Section 4(a)(1) May Be Used to Clear Stock of Former Shells

A Section 4(a)(1) legal opinion may be possible if the securities are greater than 2 years old and the Shareholder is not an underwriter or dealer.

A microcap securities attorney familiar with issuing legal opinions for former shells under Section 4(a)(1) can review your documents at no cost to determine if this alternative to Rule 144 can be used.

 

How to Sell Stock in a Former Shell Company Under Rule 144

Shareholders of Current Shells Cannot Use Rule 144 to Clear Stock

Most shareholders already know restricted stock cannot be cleared under SEC Rule 144 if the Issuer is currently a “shell company.”

An Issuer’s Past Shell Status Does Affect How Rule 144 is Applied

Shareholders holding restricted stock in OTC Bulletin Board (OTCBB) and OTC Markets OTCQB and Pink Sheet companies often wonder if the former “shell status” of the Issuer will affect the free trading status of their shares under Rule 144.

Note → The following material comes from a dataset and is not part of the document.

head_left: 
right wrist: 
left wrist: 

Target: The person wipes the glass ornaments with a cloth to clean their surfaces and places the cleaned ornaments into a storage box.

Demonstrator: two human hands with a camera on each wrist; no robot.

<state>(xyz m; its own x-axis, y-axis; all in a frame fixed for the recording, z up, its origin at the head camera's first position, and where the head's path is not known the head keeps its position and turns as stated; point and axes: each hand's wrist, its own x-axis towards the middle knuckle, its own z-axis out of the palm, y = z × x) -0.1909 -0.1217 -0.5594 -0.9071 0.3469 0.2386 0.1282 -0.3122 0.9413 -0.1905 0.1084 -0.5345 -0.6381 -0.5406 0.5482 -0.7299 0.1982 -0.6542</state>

Rule 144 Requires Issuers to Be Fully Reporting For 1 Year

Yes, the Issuer’s former shell status is always important when a securities lawyer performs due diligence prior to drafting a Rule 144 opinion letter.

SEC Reporting Companies Have to Be Fully Reporting for 12 Months

This is because Rule 144 requires the Issuer to file all required SEC reports (10-Q, 10-K and 8-K) for at least 12 months after ceasing to be a shell before a shareholder can clear stock under Rule 144, even if all other requirements are met.

Pink Sheets Have to Be Fully Reporting for 1 Year Following Shell Status

OTC Pink Sheets, which do not report to the SEC, must file all of their Quarterly, Annual and Information and Disclosure Statements with OTC Markets for 1 year after ceasing to be a shell before Rule 144 can be used by a Shareholder to clear restricted stock.

144 Opinions Require Detail Regarding Past Shell Status

Rule 144 Opinions drafted by experienced securities lawyers like Matt Stout always go into detail to document the assets and operations in former shell companies.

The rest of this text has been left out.